# Python Data Storage Objects

#### PHYS 200: Modeling and Simulation, Mike Augspuger

Storing and manipulating data is a large portion of the coding work in simulations.  Python is particularly flexible in how it allows you to store data of all sorts: many storage objects treat data of all different types simply as `objects`, which means a given data storage object can hold many different kinds of "things".  

This document is intended to give you a reference sheet about different approaches to data storage and manipulation as you parse and write code.

## Foundational Data Types

The "things" (that is, `objects`) that can be stored within data storage objects range widely.  Here is a list of some of the most common:

* `str`:  A string is set of characters stored together that has no numerical value (like a word).
* `int`:  Integer
* `float`:  This is a decimal numerical value
* `Boolean`: A Boolean value is either `True` or `False` (or if used in an equation, `1` or `0`)

Beyond these basic data types, though, data storage objects can store *other* data storage objects.  For example, a `list` can store a number of `lists`, or even a list that consists of different data types.

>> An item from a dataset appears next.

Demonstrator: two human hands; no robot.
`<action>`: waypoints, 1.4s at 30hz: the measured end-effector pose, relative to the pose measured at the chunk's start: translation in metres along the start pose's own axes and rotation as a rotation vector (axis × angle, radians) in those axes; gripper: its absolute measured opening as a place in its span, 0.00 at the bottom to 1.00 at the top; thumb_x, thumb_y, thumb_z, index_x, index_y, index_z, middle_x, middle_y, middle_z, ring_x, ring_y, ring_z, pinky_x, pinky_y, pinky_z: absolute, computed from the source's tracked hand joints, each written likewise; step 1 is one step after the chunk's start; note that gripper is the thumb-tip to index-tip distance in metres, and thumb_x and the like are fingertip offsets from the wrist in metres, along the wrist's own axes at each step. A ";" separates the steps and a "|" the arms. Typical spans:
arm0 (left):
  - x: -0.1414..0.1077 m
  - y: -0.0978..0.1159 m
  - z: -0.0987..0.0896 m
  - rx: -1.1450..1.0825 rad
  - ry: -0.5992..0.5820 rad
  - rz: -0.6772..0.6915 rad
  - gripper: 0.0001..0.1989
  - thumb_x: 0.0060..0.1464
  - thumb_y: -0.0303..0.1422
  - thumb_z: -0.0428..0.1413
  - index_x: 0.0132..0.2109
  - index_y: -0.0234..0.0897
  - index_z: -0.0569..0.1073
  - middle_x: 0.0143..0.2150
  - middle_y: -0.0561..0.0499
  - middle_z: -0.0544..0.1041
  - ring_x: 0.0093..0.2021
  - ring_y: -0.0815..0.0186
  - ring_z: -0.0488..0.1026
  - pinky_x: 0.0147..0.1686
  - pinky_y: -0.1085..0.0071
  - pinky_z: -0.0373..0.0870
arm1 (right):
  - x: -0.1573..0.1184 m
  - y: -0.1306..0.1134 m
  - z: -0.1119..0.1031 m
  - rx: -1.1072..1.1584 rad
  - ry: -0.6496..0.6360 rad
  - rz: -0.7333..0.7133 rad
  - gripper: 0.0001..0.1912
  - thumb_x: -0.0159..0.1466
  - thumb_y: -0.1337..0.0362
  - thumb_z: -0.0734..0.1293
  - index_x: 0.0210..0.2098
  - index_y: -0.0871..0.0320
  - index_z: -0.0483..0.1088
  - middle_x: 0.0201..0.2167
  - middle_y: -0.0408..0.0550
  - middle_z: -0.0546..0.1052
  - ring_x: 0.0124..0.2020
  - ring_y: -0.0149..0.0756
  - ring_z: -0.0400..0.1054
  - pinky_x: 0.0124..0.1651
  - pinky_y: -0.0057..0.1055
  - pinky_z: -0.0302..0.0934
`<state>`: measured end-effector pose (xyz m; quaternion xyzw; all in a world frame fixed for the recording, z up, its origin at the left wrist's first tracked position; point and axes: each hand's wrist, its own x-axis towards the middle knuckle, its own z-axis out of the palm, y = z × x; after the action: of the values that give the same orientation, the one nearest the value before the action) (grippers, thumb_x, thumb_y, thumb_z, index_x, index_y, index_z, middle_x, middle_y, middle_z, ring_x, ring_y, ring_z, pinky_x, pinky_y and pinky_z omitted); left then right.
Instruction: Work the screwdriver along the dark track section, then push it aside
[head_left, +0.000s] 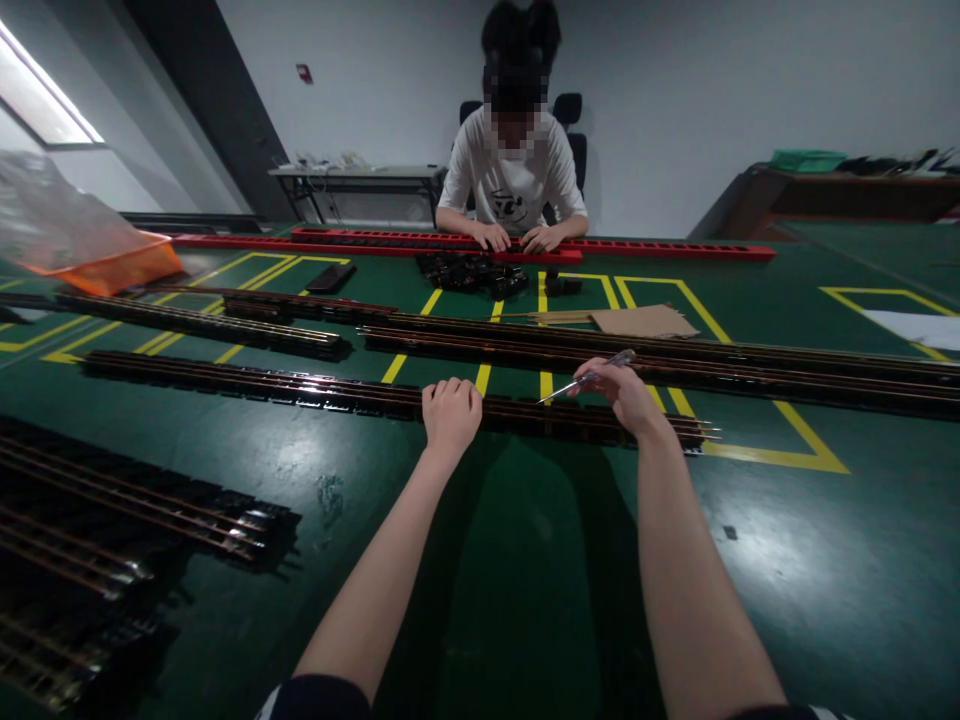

*As you read this, remember that a `data object` can be not only the common data types listed above (`str`,`int`, etc...), but also a data storage object itself.*

## Tuple

* A `tuple` is a simple sequence of data objects.  
* It is a built-in Python type (that is, it is always available)
* It is *immutable*, which means you cannot change its values.  If you create a `tuple` that is `(5,6,7)`, it will remain that unless you create a completely new `tuple` and give it the same name.
* Tuples are useful to store simple, unchanging values.  Because they are immutable, they offer protection against accidental over-writing (your program will give you an error message if you try to change a value).
* A tuple is represented in Python by parentheses `( )`.

In [None]:
# CREATING tuples

# This tuple has 4 items: two integers, a string, and a tuple
tuple1 = (5,6,"oranges",(8,9,10))
# OR
tuple1 = 5,6,"oranges",(8,9,10)

In [None]:
# ACCESSING data in tuples

# Important: Note that the rules here will work for most 
# sequence-type data storage objects

tuple1[0]      # returns the first item in the tuple --> 5
tuple1[2]      # returns the third item  --> "oranges"
tuple1[-1]     # returns the last item --> (8,9,10)
tuple1[3][0]   # returns the first item in the fourth item --> 8

# Accessing more than one value at a time is called 'slicing':
tuple1[:2]     # returns items at index 0 and 1 -->  (5,6)
tuple1[1:3]    # returns items at indexes 1 and 2 -->  (6,"oranges")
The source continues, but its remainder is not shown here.